В детстве у меня был хронический насморк. Мы оба катали козявки из носа.
Однажды, когда мы были в гостях у бабушки, он сказал маме:
— Найди точку!
Мама, не особенно зацикливаясь на задании, обвела глазами комнату и сказала, что не знает, где «точка».
Тогда брат указал на козявку, прилепленную к одному из ящиков секретера.
— Фу, — наморщилась мама.
Я, кажется, захихикала.
Когда на кухне мы принимали пищу, брат время от времени рыгал или пукал. Было мерзко.
Мама пыталась отучить его от этой привычки. Но не получалось. А мне было и гадко, и одновременно с этим немного смешно.
— Когда мама пукает, воняет тухлыми яйцами, — говорил брат.
А когда он, то тухлой капустой. Как только он чуял какой-то из этих запахов, он тут же говорил об этом вслух, и «не спалиться» было практически невозможно.
Когда мой пердак случайно испускал «газы» во время того, как я лежала под одеялом, я прикрывалась им, наивно думая, что если я буду так лежать, то запах не проникнет «наружу», никто не спалит и не застыдит. Заодно я пыталась носопыркой вобрать эти «газы», чтобы нечего было больше чуять.
Наверное, все так делают.
К счастью, меня не так часто «пучило», и отрыжку я умела сдерживать, но у меня был ХРОНИЧЕСКИЙ НАСМОРК, и когда я сморкалась в платок, звук был стрёмный, а ещё из носу то и дело вытекали сопли, и козявки я, надо признаться, любила выковыривать. В младших классах из-за этого со мной ровесники не водились.
У нас обоих было искривление позвоночника. У брата обычное, просто дугообразное, а у меня S-образное.
«Это даже хуже, чем если было бы простое!» — говорила мама.
— Сядь ровно! — говорила она по очереди нам обоим.
С моим братом она говорила грубее и резче, а ко мне была милостливее.
Помню, как у моего брата был выпускной, и в тот день вся семья была сосредоточена на этом, все его поздравляли, а на меня никто не обращал внимание. Я чувствовала себя изнанницей. Я ревновала, но признавая свою «грешность», и не лезла в глаза.
Мама нам обоим вечером делала массаж. Она давила на спину брата руками, чтобы он выпрямился, а он отвечал, что это невозможно, потому что выступы на грудной клетке не позволяют лежать на кровати плоско, как доска.

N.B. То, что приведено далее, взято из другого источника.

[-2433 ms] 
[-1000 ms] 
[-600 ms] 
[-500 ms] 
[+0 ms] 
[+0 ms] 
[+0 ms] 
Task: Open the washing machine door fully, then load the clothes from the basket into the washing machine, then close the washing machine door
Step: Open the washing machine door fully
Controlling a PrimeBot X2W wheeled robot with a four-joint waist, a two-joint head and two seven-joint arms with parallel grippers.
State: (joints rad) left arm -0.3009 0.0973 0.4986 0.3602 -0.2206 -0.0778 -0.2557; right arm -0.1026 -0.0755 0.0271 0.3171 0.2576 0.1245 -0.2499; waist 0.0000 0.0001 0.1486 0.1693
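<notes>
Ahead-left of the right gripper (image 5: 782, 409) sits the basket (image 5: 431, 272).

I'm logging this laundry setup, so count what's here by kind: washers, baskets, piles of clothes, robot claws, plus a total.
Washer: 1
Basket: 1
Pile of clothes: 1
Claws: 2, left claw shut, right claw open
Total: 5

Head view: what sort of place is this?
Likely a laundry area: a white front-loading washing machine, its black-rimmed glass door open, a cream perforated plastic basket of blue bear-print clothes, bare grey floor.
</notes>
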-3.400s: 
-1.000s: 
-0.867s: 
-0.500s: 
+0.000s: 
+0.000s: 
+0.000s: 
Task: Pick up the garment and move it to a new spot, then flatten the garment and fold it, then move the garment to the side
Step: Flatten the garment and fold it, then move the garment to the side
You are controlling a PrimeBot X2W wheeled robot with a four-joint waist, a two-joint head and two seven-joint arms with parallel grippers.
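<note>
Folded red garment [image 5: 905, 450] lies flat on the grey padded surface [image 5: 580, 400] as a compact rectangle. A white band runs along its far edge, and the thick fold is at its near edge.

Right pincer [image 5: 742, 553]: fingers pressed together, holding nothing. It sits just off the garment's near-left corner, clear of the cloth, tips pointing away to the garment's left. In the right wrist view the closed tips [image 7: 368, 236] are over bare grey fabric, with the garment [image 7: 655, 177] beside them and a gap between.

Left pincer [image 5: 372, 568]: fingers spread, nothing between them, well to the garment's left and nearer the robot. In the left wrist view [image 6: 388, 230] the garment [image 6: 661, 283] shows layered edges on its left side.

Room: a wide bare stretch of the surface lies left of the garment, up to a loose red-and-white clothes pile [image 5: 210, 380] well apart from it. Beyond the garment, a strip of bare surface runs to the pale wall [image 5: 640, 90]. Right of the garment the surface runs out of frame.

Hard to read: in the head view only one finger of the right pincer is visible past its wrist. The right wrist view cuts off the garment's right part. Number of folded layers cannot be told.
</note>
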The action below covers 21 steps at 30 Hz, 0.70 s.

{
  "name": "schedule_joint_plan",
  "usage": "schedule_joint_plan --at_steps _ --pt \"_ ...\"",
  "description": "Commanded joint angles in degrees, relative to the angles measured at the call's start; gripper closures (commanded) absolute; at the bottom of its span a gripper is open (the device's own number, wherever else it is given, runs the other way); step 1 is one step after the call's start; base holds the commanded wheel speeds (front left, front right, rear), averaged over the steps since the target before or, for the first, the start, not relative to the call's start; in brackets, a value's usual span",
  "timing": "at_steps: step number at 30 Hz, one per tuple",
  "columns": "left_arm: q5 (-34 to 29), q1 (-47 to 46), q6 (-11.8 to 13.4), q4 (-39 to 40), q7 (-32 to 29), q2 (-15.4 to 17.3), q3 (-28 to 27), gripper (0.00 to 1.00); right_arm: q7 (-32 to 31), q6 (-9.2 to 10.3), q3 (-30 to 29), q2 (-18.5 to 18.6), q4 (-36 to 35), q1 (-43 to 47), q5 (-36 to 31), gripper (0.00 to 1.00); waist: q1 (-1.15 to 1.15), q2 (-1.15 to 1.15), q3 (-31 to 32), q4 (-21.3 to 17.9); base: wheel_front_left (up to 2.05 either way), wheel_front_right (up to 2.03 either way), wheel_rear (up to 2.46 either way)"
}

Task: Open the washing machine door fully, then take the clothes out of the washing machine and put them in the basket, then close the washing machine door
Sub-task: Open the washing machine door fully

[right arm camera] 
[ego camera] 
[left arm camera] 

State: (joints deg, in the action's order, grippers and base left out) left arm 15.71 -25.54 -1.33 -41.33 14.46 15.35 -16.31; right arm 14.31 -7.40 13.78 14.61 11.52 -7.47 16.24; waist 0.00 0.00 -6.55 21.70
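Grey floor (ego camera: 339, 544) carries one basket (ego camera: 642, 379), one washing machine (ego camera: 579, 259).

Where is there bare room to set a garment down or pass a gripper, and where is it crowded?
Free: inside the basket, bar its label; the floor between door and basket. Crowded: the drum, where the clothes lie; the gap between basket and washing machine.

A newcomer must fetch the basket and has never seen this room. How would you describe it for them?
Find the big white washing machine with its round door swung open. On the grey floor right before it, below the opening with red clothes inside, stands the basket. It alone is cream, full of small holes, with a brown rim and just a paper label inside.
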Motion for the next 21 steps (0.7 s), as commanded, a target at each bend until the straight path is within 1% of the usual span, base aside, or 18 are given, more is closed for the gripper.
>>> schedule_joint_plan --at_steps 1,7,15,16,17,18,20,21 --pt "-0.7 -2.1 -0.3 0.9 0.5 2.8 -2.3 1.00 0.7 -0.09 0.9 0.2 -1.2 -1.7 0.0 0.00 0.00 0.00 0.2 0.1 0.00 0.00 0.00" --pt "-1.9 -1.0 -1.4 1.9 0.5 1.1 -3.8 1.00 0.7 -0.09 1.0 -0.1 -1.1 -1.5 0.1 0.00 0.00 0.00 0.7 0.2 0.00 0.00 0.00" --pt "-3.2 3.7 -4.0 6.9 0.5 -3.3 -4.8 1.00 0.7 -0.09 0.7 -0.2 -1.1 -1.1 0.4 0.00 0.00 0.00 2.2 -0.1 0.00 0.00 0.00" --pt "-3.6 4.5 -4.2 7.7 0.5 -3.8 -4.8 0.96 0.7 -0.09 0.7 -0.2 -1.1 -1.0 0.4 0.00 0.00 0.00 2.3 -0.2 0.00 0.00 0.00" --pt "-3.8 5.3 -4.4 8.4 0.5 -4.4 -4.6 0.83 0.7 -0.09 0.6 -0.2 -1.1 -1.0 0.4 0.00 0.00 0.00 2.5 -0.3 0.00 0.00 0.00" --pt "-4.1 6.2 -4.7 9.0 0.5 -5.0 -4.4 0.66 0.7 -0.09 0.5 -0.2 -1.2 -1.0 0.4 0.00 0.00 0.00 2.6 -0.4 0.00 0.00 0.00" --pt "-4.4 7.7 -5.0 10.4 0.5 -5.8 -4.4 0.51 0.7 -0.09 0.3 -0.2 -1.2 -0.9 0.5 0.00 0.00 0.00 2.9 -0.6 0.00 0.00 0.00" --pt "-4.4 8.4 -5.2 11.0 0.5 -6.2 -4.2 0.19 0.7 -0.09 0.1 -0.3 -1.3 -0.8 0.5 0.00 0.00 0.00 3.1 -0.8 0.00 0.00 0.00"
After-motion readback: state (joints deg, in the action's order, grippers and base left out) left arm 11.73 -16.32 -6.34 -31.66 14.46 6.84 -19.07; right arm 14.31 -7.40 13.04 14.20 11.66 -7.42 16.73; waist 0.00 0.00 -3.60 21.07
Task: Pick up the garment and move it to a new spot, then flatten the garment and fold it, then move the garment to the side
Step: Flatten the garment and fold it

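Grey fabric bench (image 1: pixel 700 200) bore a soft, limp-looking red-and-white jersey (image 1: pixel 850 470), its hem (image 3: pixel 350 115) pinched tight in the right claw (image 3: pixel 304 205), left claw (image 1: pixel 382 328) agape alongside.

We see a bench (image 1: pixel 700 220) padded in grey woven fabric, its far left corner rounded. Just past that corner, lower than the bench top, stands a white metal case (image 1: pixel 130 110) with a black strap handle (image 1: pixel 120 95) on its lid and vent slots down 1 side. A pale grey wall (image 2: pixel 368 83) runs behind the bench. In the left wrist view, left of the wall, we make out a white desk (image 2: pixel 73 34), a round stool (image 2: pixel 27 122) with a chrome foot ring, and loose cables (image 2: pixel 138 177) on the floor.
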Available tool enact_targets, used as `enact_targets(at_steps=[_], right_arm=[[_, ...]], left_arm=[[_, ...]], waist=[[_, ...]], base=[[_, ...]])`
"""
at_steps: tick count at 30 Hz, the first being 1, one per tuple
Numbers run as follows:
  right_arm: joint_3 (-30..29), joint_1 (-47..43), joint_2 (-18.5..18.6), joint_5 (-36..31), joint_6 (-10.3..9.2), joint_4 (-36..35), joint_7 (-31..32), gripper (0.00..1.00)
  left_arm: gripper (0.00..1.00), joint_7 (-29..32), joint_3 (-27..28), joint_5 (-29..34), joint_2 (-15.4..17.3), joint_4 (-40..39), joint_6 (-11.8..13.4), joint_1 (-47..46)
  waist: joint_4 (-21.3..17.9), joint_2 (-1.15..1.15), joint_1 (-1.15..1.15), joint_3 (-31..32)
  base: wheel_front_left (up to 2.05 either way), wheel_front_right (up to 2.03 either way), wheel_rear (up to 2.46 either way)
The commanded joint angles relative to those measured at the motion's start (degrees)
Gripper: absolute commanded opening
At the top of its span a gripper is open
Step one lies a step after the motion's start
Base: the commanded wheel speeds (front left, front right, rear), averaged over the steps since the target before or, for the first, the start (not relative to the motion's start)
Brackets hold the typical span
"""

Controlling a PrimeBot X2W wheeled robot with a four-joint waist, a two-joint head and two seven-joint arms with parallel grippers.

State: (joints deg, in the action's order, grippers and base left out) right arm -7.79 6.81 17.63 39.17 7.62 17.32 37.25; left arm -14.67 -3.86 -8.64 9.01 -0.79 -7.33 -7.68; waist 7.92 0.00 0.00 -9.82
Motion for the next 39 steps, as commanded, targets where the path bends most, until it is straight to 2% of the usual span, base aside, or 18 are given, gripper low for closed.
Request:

— Ну Люся же может! — говорила она.
У меня действительно это получалось раньше, но потом у меня начала расти грудь, и «примерной девочкой» быть я уже не могла. Было жаль. Хотя быть лучше брата мне не хотелось, но разочаровывать маму было скверно.
Брат, кажется, научил меня движениям головы, означающим «да» и «нет». Когда он не верил каким-то из моих слова, он кивал, как кивают, когда говорят «да», но только быстро-быстро. Иногда я сдавалась под напором его недоверия и меняла своё мнение, хотя причин тому иных не было, и в глубине души я знала, что всё равно я права.
Брат в совершенстве владел уличным сленгом, обращался к окружающим словами «прикинь» и «приколи», кричал «лол» и «ваще ору» во время сетевой игры на компьютере. Я же любила литературный русский язык, но из-за этого «на раёне» меня считали чудачкой и занудой.
Я подозревала, что моего брата родители любят немного больше, чем меня: он чаще, как мне казалось, вызывал у них снисхождение. Но он едва ли не слово в слово проговаривал мои мысли, добавляя при этом, что говорят, что младшие всегда у родителей любимчики. Мне казалось тогда, что он безбожно врёт с целью перетянуть одеяло на себя, но это было моей ошибкой. Я тогда судила о людях и их поступках по самой себе, но экстраверты и интроверты воспринимают мир и реагируют на него по-разному.